17:07:20 <Ian> ack smcgruer_[EST]
17:07:56 <Ian> smcgruer_[EST]: My understanding is that we don't need something in the browser, but we've heard some people say "don't allow this to be used for payments unless RP has explicitly set it."
17:08:05 <Ian> present+ Sameer_Tare
17:09:01 <Anne> Anne has joined #wpwg-spc
17:09:14 <Ian> John_Bradley: RP has total control for 1p use cases.
17:09:25 <Ian> ...they can use two different RPID's
17:09:29 <Ian> ack Doug
17:10:12 <Ian> doug: Would be great if RP is tasked with deciding which RPIDs to provide to merchants
17:10:24 <Ian> ..but because merchant is invoking API, could it not add to the credential list?
17:10:57 <Ian> ...I'm hearing that the RP could not be assured that no other credential IDs are used by the merchant.
17:11:06 <smcgruer_[EST]> q+
17:11:10 <Ian> John_Bradley: We need to separate how to solve 1p context before we start ....
17:11:17 <Ian> ...looking at 3p
17:11:37 <Ian> ...if we can agree that 1p uses are ok, then we can focus on a "3p capable" flag.
17:11:38 <Ian> ack smcgruer_[EST]
17:11:52 <Ian> smcgruer_[EST]: From my view, I don't hear a disagreement. I think the 1p use cases are fine.
17:12:33 <Ian> John_Bradley: Regarding prefix / postfix to RPID...I think akshay leaning to "postfix" such as "#payment"
17:12:40 <Ian> ..if we can agree that it's a different namespace.

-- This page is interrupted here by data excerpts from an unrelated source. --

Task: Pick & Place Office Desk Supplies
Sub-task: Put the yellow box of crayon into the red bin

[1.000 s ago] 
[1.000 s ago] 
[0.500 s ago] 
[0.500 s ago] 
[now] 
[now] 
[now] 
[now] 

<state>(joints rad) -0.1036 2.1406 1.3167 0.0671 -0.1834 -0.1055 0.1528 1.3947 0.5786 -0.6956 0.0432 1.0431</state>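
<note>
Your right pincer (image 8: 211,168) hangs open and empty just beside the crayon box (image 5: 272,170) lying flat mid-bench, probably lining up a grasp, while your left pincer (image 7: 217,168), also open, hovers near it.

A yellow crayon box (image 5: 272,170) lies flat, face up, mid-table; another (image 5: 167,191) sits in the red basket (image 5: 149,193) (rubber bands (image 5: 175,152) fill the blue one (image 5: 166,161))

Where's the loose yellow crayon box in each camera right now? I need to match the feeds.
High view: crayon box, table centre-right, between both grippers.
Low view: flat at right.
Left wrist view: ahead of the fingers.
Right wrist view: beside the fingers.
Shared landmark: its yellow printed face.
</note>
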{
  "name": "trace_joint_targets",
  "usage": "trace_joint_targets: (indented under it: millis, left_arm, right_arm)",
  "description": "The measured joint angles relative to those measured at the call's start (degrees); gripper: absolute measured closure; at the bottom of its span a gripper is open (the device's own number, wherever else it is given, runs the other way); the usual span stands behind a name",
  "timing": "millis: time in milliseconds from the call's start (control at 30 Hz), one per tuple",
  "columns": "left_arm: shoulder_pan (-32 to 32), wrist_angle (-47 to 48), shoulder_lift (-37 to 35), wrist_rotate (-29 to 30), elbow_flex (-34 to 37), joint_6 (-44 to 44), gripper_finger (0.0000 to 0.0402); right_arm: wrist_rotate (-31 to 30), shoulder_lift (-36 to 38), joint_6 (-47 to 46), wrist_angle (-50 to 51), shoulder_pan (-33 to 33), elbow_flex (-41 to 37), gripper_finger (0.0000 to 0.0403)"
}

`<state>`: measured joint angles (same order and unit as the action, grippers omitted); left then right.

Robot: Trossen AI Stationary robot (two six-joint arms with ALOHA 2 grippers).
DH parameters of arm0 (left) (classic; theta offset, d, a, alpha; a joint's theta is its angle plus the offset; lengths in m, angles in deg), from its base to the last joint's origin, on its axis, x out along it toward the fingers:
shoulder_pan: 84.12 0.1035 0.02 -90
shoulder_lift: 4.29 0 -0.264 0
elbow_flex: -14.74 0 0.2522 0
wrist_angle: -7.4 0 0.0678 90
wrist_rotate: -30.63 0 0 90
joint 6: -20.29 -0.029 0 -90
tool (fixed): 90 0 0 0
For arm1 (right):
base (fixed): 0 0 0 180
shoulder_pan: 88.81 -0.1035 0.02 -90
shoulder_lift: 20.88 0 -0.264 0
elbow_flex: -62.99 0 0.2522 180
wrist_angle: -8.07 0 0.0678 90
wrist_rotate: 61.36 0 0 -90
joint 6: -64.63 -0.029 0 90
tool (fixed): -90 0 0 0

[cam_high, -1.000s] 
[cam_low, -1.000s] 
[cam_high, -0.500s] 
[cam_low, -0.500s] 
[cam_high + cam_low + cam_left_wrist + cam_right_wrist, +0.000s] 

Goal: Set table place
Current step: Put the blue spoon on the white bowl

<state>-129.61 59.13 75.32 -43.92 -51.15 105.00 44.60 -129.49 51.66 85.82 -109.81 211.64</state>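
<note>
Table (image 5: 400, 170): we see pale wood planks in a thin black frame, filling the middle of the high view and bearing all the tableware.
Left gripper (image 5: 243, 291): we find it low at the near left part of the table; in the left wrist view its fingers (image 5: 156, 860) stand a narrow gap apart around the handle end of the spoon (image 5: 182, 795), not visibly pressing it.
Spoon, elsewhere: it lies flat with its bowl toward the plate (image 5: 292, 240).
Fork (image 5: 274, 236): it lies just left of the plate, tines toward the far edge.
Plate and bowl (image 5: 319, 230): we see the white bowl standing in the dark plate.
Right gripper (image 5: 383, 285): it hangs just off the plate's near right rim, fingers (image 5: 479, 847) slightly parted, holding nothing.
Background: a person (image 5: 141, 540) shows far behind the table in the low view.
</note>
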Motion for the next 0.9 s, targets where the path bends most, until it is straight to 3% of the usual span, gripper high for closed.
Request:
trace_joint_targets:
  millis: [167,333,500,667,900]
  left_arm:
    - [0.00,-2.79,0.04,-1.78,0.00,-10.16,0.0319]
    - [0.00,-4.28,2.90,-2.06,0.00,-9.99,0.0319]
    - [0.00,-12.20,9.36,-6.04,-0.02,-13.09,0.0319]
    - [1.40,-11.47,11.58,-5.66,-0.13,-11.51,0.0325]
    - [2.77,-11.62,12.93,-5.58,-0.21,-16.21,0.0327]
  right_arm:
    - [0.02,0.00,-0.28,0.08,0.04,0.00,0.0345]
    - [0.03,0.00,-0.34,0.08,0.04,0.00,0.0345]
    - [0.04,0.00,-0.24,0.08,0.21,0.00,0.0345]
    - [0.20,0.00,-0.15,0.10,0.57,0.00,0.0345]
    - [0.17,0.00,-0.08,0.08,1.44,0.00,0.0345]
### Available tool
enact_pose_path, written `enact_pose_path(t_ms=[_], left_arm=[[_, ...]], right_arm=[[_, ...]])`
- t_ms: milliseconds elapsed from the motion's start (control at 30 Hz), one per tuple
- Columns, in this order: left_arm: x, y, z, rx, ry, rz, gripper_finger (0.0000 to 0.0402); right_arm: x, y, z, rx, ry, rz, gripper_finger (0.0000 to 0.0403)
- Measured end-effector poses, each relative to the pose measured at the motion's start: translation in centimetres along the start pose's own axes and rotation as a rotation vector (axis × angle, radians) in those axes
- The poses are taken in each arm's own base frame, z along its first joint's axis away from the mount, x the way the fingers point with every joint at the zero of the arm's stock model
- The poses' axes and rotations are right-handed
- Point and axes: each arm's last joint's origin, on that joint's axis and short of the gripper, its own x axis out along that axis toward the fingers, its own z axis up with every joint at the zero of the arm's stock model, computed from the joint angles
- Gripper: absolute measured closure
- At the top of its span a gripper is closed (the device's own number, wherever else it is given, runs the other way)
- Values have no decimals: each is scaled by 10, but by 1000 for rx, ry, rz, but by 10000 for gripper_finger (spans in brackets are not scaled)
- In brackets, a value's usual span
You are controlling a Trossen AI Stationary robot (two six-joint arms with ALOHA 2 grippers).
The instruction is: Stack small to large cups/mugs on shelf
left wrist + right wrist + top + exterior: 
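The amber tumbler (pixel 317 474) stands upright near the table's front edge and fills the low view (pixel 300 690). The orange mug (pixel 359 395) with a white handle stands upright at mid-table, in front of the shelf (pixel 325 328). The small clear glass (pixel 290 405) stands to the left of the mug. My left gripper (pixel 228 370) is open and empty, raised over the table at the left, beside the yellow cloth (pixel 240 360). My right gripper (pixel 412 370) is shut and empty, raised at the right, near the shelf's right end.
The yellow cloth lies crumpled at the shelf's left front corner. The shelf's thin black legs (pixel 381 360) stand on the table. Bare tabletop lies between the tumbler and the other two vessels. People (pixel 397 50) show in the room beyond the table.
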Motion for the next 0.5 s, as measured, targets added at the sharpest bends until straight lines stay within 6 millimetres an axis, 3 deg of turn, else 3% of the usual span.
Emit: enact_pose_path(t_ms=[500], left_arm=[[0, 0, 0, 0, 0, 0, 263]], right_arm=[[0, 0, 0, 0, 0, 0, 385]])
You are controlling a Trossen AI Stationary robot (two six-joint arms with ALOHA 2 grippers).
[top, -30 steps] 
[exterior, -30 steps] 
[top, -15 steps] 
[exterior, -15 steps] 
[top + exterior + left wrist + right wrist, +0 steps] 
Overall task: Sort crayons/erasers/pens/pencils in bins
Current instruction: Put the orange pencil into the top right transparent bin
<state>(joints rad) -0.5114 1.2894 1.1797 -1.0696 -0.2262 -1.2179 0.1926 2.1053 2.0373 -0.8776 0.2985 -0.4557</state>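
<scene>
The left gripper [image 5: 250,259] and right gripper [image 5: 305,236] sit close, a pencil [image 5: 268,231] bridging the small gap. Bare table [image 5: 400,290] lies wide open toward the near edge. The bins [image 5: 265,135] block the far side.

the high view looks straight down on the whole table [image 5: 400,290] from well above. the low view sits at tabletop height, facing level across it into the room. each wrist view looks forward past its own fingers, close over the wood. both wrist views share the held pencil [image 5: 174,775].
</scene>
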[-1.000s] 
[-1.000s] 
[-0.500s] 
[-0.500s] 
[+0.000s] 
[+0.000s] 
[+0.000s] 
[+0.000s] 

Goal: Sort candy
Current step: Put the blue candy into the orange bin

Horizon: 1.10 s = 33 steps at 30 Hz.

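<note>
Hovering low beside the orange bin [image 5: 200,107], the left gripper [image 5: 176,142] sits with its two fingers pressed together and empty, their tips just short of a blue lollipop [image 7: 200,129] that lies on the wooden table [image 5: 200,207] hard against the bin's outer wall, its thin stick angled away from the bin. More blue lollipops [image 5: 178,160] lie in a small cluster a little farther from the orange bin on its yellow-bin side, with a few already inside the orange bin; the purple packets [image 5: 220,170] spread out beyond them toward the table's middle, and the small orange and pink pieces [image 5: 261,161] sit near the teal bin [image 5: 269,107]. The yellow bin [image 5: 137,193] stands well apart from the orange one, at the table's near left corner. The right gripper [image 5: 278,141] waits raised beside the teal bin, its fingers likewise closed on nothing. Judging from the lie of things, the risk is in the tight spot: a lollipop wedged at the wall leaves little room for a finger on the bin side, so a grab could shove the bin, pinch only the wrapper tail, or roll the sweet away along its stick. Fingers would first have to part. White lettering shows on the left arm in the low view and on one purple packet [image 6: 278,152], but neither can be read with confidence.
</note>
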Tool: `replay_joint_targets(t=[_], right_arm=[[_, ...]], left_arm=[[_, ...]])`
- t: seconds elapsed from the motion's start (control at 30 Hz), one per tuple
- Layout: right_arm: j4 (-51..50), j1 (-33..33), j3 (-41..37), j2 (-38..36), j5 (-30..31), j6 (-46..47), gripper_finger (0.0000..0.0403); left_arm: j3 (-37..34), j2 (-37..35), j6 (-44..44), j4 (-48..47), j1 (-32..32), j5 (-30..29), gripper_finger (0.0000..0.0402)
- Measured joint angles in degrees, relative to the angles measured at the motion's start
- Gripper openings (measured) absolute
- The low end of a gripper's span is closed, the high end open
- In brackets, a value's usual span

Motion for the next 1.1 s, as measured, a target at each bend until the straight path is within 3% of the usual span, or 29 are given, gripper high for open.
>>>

17:13:11 <Ian> ...so if RP wants to enable SPC for both get() and create(), then they can set a new RPID
17:14:06 <Ian> Ian: How to use same credential for 1p login authentication?
17:14:44 <smcgruer_[EST]> q?
17:14:50 <Ian> John_Bradley: Could involve a change in the browser to recognize postfix
17:14:53 <smcgruer_[EST]> q+
17:14:55 <Ian> q+
17:15:29 <Ian> John_Bradley: As an RP if you want to use SPC in regular auth, then you will only get the 3p type (not a mix of 3p and 1p credentials)
17:15:48 <Ian> ack smcgruer_[EST]
17:16:00 <Ian> smcgruer_[EST]: that is one of two reasons that I think we should not do a namespace.
17:16:10 <Ian> ...the first reason is the one John just cited
17:16:25 <Ian> ...second reason is the need to query credentials for their existence
17:16:40 <Ian> ..if we introduce a namespace to solve the first problem, we'd still need to keep the cache around
17:16:54 <Ian> ...to fix that, we'd need a platform level API
17:17:13 <Ian> John_Bradley: What does "is valid" to you?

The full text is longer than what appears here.